Deb, my sister, died when I was only a few years into my recovery (by the way she hated me calling her Deb, she was my big sis…tough now sis, love you!). That about flung me so far into space I thought I might never land back on planet earth. It isn’t just that she had died, but she died in her addiction…the one I had just been miraculously delivered from. The one I had just took a best friend’s sister to go get help and she was delivered from! What??? Why?

Eric, my husband, passed Aug 29, 2018 exactly five years and one day from when his beautiful young wife had died of cancer before we married. Now his girls have no mom and no dad. (Yes, I am there BUT I am not themmmmm). That was space travel number two.

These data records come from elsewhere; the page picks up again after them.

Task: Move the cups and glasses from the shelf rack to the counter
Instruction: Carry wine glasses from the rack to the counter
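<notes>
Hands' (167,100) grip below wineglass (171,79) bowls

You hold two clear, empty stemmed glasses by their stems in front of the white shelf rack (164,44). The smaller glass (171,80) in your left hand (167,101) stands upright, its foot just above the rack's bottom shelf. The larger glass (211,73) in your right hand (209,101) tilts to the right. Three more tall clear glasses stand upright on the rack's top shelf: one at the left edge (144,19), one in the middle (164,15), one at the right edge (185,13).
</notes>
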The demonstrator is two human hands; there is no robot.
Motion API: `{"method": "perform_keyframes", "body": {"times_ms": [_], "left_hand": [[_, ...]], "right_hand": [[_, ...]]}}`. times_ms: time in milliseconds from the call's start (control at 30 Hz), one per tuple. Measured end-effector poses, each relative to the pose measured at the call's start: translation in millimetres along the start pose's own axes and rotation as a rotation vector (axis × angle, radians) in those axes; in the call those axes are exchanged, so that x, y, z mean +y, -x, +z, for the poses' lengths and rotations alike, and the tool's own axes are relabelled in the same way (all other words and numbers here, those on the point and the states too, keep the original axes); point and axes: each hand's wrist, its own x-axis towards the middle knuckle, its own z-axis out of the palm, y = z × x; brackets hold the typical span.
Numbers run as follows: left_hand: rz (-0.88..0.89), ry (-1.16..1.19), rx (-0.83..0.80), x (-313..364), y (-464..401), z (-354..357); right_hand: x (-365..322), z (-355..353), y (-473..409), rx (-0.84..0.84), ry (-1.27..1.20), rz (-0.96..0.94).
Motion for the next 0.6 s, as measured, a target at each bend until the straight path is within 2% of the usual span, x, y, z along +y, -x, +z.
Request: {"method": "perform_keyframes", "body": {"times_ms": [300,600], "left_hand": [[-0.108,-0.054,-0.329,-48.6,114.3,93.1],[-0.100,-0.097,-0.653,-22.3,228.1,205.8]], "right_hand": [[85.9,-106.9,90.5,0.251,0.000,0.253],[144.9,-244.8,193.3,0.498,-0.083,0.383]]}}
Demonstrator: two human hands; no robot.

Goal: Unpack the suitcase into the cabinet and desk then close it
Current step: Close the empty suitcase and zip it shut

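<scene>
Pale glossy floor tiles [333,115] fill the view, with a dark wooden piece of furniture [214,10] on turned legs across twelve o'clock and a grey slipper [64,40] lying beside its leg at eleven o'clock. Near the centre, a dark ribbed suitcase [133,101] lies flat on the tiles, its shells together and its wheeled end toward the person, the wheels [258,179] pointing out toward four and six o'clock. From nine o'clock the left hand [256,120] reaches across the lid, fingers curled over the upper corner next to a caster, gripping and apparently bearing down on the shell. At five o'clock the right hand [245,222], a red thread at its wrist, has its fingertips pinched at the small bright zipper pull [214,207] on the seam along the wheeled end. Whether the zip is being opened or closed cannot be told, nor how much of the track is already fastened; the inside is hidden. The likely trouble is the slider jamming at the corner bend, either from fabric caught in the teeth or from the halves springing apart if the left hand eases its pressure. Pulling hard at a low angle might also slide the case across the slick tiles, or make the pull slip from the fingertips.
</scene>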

Seriah, my niece, had just helped another young lady get to work because she didn’t have a vehicle. While doing a kind deed (this wasn’t just a practice of her it was who she was) she was t-boned and broken in more places than I care to remember. We clung, I mean ferociously clung, to Psalm 27:13, “I will see the goodness of the Lord in the land of the living”. We wrote it in her hospital room, we prayed it, we sang over her, we wept and held on for dear life, 27 years old y’all, 27 years old and now gone. I can still see her huge blue eyes, and ache to look into them some days. This is deep space.

Poppie, my dear Poppa, every two hours more meds and more meds and cleanings and rolling to prevent bed sores and shallow breaths. I was watching my mom be ripped in two and wondering if she would survive it (My mom has such precious faith, her and Jesus are doing good…she is finding her way through the valley of the shadow of death and Jesus is championing her through it). He promised me He would care for her. He has never failed on one promise NEVER. This is a whole other galaxy.

Why am I sharing all of this? Because Beloved, I want you to be real and vulnerable and honest as to where you are in your sufferings or storms. Did you notice the word perseverance had the word SEVERE right in the middle of it? If we saw someone go through a severe physical incident we wouldn’t be like “hey you smile and press on”…NO! We would be completely honest about the condition of their body so they could have proper care to be restored. LADIES, it is the same with conditions of the heart, psyche, and spirit. Broken is Broken. But Healed is Healed. You cannot be healed without the truth, period! It doesn’t work that way. Jesus is The Way, The TRUTH and The life. He is not afraid of the truth He IS the truth He lives there He dwells there. Don’t hide in the shadows, come out and speak to Him, let Him heal you. Loving you and praying for you. He is faithful and ever will be. Tiff

PS. I landed back here in the Everlasting Arms.